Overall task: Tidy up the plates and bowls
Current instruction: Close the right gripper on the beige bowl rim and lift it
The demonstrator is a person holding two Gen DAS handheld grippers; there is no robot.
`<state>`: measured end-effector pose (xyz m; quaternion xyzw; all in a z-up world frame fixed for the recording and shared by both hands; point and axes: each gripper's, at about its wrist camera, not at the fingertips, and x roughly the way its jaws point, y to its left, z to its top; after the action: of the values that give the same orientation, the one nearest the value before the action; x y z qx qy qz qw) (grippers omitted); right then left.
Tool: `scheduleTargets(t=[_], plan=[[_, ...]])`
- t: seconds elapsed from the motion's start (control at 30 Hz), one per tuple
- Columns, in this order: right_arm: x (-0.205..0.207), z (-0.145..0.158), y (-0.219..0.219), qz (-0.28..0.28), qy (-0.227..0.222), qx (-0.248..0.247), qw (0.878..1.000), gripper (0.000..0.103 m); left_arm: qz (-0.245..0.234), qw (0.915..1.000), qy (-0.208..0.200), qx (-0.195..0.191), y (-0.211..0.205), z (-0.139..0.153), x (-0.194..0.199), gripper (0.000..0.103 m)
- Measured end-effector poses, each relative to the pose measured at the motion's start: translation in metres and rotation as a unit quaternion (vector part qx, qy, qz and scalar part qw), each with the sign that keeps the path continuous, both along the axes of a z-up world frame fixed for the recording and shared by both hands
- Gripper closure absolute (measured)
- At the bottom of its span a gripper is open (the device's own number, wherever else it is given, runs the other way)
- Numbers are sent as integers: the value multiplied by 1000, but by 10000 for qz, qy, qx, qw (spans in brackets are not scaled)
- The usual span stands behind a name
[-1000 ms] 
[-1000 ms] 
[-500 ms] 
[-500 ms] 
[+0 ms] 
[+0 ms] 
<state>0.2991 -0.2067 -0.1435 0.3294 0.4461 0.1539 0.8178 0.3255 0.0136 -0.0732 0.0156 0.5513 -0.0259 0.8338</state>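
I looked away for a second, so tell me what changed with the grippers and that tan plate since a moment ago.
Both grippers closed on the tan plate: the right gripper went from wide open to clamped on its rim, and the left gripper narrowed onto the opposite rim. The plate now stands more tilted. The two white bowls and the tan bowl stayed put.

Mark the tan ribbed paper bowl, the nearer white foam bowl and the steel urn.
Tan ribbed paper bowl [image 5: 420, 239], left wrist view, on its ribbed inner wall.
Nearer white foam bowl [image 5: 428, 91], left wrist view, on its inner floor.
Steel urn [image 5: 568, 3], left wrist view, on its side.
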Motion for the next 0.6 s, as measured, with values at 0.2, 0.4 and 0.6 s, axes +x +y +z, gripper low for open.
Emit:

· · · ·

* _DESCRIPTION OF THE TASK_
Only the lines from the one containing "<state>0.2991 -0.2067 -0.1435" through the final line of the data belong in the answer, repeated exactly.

* _FINAL ANSWER_
<state>0.2991 -0.2067 -0.1435 0.3294 0.4461 0.1539 0.8178 0.3255 0.0136 -0.0732 0.0156 0.5513 -0.0259 0.8338</state>
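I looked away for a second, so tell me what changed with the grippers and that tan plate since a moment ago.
Both grippers closed on the tan plate: the right gripper went from wide open to clamped on its rim, and the left gripper narrowed onto the opposite rim. The plate now stands more tilted. The two white bowls and the tan bowl stayed put.

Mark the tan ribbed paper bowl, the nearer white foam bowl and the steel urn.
Tan ribbed paper bowl [image 5: 420, 239], left wrist view, on its ribbed inner wall.
Nearer white foam bowl [image 5: 428, 91], left wrist view, on its inner floor.
Steel urn [image 5: 568, 3], left wrist view, on its side.
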Motion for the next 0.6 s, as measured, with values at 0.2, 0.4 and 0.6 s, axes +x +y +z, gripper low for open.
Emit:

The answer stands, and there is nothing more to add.